┌─ Data for the task

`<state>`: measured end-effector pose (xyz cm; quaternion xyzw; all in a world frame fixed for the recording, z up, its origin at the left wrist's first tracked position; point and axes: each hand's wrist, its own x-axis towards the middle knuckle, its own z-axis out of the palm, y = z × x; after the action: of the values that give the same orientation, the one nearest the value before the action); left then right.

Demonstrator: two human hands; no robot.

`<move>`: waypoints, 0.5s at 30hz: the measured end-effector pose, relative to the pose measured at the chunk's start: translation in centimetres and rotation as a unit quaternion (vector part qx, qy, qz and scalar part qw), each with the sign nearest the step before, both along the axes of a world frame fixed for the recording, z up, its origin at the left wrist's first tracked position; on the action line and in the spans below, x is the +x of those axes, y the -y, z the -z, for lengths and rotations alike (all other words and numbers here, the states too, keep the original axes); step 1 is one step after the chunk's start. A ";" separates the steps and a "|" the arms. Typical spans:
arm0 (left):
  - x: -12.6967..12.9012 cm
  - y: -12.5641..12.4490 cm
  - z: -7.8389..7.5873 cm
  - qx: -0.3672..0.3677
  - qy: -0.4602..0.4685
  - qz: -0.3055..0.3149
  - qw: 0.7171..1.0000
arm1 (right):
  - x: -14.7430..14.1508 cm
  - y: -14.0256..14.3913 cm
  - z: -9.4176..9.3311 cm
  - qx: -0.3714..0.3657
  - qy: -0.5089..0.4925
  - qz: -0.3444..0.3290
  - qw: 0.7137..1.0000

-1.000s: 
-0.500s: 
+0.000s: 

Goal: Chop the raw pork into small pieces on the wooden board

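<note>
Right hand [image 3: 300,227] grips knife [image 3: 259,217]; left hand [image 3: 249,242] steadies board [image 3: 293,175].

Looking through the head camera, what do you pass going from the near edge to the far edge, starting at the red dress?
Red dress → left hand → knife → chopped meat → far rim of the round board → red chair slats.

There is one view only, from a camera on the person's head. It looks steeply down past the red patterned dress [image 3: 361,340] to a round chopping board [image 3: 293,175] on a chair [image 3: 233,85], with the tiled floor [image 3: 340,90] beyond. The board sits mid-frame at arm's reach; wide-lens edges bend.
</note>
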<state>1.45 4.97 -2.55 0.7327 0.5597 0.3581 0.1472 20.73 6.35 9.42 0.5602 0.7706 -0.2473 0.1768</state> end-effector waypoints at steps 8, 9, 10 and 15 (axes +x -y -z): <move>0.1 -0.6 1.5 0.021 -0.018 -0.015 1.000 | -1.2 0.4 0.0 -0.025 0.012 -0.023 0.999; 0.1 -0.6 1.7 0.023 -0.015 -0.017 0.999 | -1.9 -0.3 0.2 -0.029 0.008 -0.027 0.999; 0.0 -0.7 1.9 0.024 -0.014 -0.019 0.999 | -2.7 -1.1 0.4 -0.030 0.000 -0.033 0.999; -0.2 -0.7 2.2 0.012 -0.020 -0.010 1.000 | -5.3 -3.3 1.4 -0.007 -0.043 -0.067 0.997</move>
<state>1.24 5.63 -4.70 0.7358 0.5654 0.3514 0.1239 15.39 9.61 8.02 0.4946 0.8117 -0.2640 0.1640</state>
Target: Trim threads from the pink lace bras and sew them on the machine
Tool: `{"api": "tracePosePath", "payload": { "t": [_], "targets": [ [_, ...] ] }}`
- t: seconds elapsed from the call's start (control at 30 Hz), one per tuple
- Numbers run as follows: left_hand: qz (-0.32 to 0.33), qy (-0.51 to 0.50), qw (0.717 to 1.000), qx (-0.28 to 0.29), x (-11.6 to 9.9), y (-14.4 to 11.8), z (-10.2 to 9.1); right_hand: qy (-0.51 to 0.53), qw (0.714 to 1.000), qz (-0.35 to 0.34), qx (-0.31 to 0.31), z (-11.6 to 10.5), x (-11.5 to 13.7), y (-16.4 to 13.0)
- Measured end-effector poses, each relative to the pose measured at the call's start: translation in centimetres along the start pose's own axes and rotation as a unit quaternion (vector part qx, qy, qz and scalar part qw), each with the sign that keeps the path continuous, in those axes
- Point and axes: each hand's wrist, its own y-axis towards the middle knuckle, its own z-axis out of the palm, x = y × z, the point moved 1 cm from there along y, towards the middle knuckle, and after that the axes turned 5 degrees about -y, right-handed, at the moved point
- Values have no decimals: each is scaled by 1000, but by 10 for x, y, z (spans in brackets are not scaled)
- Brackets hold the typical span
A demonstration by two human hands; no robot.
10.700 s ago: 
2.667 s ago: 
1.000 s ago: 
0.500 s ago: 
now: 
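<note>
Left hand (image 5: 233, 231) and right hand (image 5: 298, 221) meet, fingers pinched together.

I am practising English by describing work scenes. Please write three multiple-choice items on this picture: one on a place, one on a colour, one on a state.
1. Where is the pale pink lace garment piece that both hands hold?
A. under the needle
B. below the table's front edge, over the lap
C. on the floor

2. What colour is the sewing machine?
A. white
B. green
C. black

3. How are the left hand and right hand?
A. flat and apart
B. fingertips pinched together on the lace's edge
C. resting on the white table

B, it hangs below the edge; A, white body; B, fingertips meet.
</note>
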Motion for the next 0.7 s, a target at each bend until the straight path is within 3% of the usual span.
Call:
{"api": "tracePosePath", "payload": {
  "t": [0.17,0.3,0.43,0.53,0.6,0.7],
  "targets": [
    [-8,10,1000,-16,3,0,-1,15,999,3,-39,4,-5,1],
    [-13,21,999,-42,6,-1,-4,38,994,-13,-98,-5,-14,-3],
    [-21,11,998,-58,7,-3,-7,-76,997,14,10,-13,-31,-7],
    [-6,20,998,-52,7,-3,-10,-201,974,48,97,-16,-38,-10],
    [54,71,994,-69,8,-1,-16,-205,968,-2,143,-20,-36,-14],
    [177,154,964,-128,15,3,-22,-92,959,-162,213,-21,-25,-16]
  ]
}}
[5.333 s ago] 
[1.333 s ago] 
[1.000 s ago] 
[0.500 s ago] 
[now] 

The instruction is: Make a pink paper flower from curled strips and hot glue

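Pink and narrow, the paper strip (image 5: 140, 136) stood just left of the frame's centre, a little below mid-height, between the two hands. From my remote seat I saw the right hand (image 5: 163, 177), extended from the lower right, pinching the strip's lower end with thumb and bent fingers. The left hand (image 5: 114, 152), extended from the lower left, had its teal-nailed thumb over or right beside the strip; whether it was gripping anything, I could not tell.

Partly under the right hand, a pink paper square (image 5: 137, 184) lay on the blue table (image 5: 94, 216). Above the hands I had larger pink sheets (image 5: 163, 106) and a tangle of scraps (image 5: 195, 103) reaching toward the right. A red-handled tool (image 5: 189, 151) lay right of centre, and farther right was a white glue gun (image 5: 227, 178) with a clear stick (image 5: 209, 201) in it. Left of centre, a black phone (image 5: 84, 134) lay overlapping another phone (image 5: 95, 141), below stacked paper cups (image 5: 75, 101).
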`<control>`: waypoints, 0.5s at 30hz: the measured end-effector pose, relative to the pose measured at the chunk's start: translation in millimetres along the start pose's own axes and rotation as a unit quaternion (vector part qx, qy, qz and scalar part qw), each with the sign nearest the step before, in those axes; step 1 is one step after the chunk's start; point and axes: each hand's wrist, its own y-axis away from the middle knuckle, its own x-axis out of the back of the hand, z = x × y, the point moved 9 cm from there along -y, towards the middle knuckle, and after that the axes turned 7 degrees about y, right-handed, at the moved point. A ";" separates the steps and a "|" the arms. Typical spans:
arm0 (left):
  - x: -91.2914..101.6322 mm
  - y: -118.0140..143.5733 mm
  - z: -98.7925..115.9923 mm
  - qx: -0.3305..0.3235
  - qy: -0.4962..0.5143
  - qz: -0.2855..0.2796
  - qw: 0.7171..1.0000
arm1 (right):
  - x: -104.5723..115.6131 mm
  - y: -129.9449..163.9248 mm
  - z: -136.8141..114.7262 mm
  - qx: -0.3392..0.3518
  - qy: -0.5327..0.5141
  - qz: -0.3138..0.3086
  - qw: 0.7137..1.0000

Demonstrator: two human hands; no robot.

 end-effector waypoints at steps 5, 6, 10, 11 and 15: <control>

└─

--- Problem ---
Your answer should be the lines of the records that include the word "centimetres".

--- Solution to this problem ---
`<move>`: waypoints, 0.5s at 30hz: the measured end-effector pose, relative to the pose measured at the chunk's start: translation in centimetres and rotation as a unit quaternion (vector part qx, qy, qz and scalar part qw), each with the sign nearest the step before, both along the axes of a world frame fixed for the recording, z up, its origin at the left wrist's first tracked position; on the action line and in the spans below, x is the +x of those axes, y the -y, z the -z, for lengths and rotations alike (all other words and numbers here, the states too, keep the original axes); step 1 is one step after the chunk's start. A ";" separates the steps and a "|" the arms. Typical spans:
- Measured end-effector poses, each relative to the pose measured at the call's start: translation in centimetres along the start pose's own axes and rotation as a unit quaternion (vector part qx, qy, qz and scalar part qw), each with the sign that keeps the path continuous, in those axes

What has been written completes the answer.